En lo de liarla parda, pero parda parda, hay un podio selecto en el que —no lo dudo— ocupa uno de sus lugares el protagonista de estas líneas. Se llamaba Martín Lutero, era monje, y tal que un día como el de hoy de 1517 le echó un par de cojones al enfrentarse a todo un imperio —el del emperador Carlos V— y a la Iglesia detrás de él. Y todo por decir lo que opinaba de esta última, además pregonarlo para que todo Dios —y nunca mejor dicho— se enterara del percal.
Lo que no acaba de estar del todo claro —unas fuentes dicen que sí, otras hablan de una idealización del hecho— es si Martin Lutero colgó sus ya famosas 95 Tesis —realmente el documento lo tituló Cuestionamiento al poder y eficacia de las indulgencias— en la puerta de la iglesia del palacio de Wittenberg para que todo aquel que supiera leer estuviera al tanto de lo que pensaba acerca de la Iglesia y sus —entonces, y añado siempre a modo de cosecha propia— tejemanejes. Un documento capital. Tanta es su importancia y sus consecuencias, que se suele incluir en una lista en la que comparte protagonismo con la Declaración de Independencia de los Estados Unidos de América y el Manifiesto Comunista. Tela, telita. Lo que ahora hubiera sido agarrar un megáfono y liarte a pegar gritos en la Puerta del Sol y a ver quién te hace caso, Lutero lo hizo hace más de 500 años y sin necesidad de megáfono. Y le escuchó gente, pero que mucha gente. Vaya si le escucharon.
¿Qué decía este monje —se ordenó como tal en contra de la voluntad de sus padres—, que desde bien guacho criticó lo bien que vivían las autoridades eclesiásticas? Por resumir, lo de las indulgencias, que era algo que le sentaba como una patada en la entrepierna, es decir, el perdón de los pecados si se pagaba una determinada cantidad de dinero. ¿Recordáis cuando los abuelos os decían que más de uno y de dos pagaban antes por comer carne el Viernes Santo? Pues eso; sólo que aquello, a comienzos del siglo XVI, era a lo bestia. Y, claro, fue enterarse del asunto la Iglesia, de lo que Lutero pensaba al respecto y cómo se dedicó a expandirlo, y para qué queríamos más días de fiesta.
Para empezar, su Santidad León X condenó las famosas ya 95 Tesis en 1520; y a principios de 1521 excomulgó a Lutero. Y éste, mira cómo tiemblo y todo eso. Es más, tuvo los santos cojones —porque había que tenerlos— de plantarse ante el mismísimo emperador Carlos V en la Dieta de Worms y soltarle a la cara aquello de que la salvación es un regalo que sólo Dios da a través de Cristo y a aquellos que tienen fe.

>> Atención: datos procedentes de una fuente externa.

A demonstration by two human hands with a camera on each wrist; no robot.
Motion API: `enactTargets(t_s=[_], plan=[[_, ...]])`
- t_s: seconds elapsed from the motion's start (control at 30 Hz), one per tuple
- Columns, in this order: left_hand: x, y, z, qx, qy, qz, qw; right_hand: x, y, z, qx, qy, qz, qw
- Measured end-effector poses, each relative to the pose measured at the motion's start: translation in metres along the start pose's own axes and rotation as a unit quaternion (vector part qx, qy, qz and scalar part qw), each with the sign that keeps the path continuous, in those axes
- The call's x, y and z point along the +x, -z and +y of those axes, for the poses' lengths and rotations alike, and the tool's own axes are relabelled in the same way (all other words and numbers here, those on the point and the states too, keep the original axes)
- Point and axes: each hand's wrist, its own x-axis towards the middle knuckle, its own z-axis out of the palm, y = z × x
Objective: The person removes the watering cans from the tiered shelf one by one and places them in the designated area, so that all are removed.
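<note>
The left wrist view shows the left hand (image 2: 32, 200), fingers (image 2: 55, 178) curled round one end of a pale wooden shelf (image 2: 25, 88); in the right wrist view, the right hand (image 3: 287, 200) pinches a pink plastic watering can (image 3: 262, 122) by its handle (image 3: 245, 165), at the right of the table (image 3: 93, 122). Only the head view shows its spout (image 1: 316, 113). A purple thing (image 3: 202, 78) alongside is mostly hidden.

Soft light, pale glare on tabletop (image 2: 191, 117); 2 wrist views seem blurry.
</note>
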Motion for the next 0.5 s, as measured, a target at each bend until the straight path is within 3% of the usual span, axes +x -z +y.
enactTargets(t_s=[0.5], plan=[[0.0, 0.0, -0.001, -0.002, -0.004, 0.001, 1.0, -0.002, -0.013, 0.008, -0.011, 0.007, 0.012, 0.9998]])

El emperador le declaró proscrito tras escuchar sus razones y Lutero vivió el resto de su vida como buenamente pudo, a veces bajo la protección de nobles, como fue el caso del elector Federico de Sajonia; y entre otras cosas, se dedicó a traducir la Biblia al alemán para que, precisamente, el pueblo pudiera leer la palabra de Dios y así nadie se la contara o interpretará según el interés del momento.
Sus palabra e ideas se extendieron y provocaron, entre otras cosas, las guerras de religión que enfrentaron a católicos y protestantes entre los siglos XVI y XVII. Si bien daba igual, porque las ganas de zurrarse de lo lindo ya estaban en el aire al igual que el amor en la canción de John Paul Young y se hubieran zurrado lo mismo a cuenta de la religión o de la subida del precio del pollo; y la reforma protestante, que corrió como un reguero de pólvora por toda Europa.
De todas formas, pedidle a mi amigo el escritor Mario Escobar que os cuente más sobre el asunto, que sí que sabe la tira.